Hi,
I've spent some time looking at the code and history of this bug
because I also ran into it [1] and I was deeply curious why concurrent
updates worked with a hash join + seq scan but not a nested loop +
index scan.
I was also curious if this bug is why Yuri didn't see deadlocks in
this related bug [2].
FWIW, I found a simpler way to reproduce this:
create table t(id int primary key, count int);
insert into t values (1, 0), (2, 0);
--session 1
begin;
update t set count = count + 1;
--session 2
set enable_seqscan = off;
update t set count = count + 1 from (values (1), (2)) v(id) where t.id = v.id;
Only one update succeeds in session 2.
Tender Wang wrote:
> Dean Rasheed wrote:
>> I'm somewhat conflicted as to which approach is better. I think maybe
>> there is less chance of other unintended side-effects if the set of
>> RTEs included in PlannerGlobal.allRelids, unprunableRelids, and
>> es_unpruned_relids is not changed. However, as it stands,
>> PlannerGlobal.allRelids is misnamed (it should probably have been
>> called "relationRelids", in line with the "relationOids" field).
>> Making it actually include all RTEs would solve that.
> Per the comment, I guess Amit didn't plan to include all RTEs in his design.
While digging, I noticed that allRelids seems only to be used to
create unprunableRelids. But unprunableRelids is used among other
things, to create es_unpruned_relids and as an unpruned_relids
parameter to ExecInitRangeTable. It's difficult to follow all the
paths where the missing relids will matter. So I think Tender's
approach is safer if amended to include all relids. I'm very new to
postgres source code, so this is a very tentative opinion. Amit can
best answer after his holiday.
I was curious enough to test in the meantime. I made an experimental
patch that just adds all rels to allRelids. This fixed all the issues
I'm aware of. It caused overexplain tests to fail by adding in new
non-relation relIds as expected. Apologies if I'm getting the
terminology wrong.
I ran Yuri's reproducer on my patched branch and indeed got several deadlocks.
psql:crash.sql:3: ERROR: deadlock detected
DETAIL: Process 71673 waits for ShareLock on transaction 2766;
blocked by process 71643.
Process 71643 waits for ShareLock on transaction 2777; blocked by process 71673.

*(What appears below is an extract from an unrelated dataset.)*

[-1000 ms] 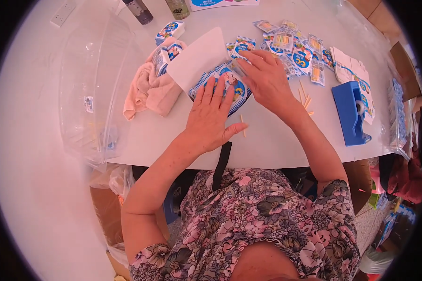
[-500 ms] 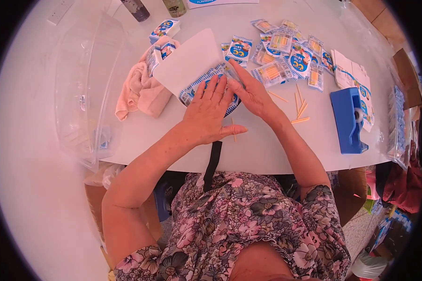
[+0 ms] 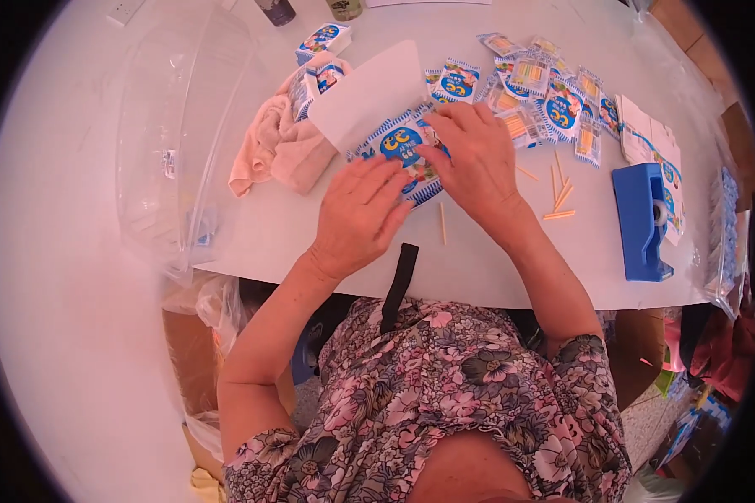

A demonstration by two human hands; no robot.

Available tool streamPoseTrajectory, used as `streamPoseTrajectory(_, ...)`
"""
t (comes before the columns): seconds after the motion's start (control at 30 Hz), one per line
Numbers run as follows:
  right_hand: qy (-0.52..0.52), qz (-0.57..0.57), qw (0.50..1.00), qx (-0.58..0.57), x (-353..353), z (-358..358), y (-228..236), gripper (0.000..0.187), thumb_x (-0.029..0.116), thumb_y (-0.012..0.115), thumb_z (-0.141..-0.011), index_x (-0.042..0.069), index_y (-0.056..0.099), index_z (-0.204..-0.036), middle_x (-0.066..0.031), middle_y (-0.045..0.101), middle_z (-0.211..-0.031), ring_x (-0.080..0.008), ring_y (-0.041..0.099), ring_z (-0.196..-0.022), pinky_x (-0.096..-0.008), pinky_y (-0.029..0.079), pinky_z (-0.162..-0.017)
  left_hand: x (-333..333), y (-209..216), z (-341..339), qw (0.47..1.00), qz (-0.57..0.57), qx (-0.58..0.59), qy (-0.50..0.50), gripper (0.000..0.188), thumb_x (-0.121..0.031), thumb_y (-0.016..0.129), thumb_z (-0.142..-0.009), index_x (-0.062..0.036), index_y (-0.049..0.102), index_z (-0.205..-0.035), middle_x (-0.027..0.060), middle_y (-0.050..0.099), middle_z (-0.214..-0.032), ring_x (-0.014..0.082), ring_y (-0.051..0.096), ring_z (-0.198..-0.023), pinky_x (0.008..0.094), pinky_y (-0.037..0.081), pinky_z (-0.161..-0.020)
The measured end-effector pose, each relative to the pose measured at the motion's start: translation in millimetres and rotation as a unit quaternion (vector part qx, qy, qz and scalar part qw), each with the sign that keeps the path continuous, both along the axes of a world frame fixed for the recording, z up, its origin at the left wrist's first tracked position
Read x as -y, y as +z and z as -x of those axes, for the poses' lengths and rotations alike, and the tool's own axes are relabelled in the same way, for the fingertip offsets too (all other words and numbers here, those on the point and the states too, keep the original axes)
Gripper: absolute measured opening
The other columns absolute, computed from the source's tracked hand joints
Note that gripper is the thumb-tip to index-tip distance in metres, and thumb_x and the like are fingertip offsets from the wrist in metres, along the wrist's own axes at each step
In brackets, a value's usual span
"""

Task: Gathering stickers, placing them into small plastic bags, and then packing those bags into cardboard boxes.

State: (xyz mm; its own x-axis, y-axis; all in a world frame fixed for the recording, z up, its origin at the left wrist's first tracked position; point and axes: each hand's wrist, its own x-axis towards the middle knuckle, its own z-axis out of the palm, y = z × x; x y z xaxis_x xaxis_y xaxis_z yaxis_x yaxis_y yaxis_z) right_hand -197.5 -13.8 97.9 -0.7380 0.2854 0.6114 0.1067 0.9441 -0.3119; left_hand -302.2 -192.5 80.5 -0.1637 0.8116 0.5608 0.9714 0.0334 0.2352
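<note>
Blue-and-white snack packets (image 3: 403, 144) lie in the middle of the table, in what looks like an open carton with its white flap (image 3: 382, 92) raised at the far left side. My left hand (image 3: 356, 205) rests at their near left edge, fingers stretched out together and touching the packet. From the right, my right hand (image 3: 478, 155) reaches over the packets' far right edge, its thumb and fingers apart on the wrapper. The carton's lower walls are hidden by hands and packets.
Loose packets (image 3: 560, 105) are piled at the far right; yellow sticks (image 3: 564, 197) lie nearer. A blue tape dispenser (image 3: 637, 222) and flat cartons (image 3: 646, 134) stand at the right. A pink towel (image 3: 281, 147) and a clear plastic bin (image 3: 164, 159) are at the left.
My hands have moved apart from over the packets: the left drew back toward me, the right slid outward. More of the printed packet shows. The view has shifted slightly.
</note>
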Motion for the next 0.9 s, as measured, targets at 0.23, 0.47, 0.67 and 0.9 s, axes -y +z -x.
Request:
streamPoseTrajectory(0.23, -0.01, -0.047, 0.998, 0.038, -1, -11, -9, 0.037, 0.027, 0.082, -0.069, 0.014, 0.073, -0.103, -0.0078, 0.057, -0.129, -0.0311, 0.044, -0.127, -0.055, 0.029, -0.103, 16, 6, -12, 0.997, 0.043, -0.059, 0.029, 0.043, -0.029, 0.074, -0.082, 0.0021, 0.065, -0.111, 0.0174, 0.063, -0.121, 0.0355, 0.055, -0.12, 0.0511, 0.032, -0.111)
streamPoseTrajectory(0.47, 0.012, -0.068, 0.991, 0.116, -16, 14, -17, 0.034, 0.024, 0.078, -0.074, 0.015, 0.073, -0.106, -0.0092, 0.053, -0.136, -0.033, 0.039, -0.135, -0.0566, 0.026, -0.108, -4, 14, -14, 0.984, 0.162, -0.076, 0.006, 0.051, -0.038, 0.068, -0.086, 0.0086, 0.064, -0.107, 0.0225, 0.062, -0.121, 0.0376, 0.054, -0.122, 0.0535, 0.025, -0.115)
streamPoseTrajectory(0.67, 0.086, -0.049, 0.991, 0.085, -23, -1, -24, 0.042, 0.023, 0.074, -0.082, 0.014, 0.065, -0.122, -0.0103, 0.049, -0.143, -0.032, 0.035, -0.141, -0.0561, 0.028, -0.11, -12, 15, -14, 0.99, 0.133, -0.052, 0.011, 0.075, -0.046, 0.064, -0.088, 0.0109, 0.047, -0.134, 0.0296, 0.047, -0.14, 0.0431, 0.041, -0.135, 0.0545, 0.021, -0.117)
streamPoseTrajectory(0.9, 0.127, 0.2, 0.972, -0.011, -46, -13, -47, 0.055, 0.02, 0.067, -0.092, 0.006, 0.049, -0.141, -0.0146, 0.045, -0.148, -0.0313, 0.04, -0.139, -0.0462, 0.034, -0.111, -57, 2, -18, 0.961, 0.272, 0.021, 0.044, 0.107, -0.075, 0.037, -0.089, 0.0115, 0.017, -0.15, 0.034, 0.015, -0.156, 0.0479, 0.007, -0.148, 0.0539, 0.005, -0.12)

Curiously, in the test I added (based on Dean's), enable_indexscan or
enable_seqscan didn't make any difference to the plan. But when I run
the reproducer manually, it does change the plan. Since the bug
disappears with a hash join + seq scan, the plan is critical. So I
included 'set enable_seqscan to 0' for reference and future proofing.
I didn't attempt to fix the comment because I don't understand it. I
also didn't check all my tabs vs spaces, or run TAP tests, as this
patch is just meant for info. Most of the code is still way over my
head, so my apologies if none of this is helpful.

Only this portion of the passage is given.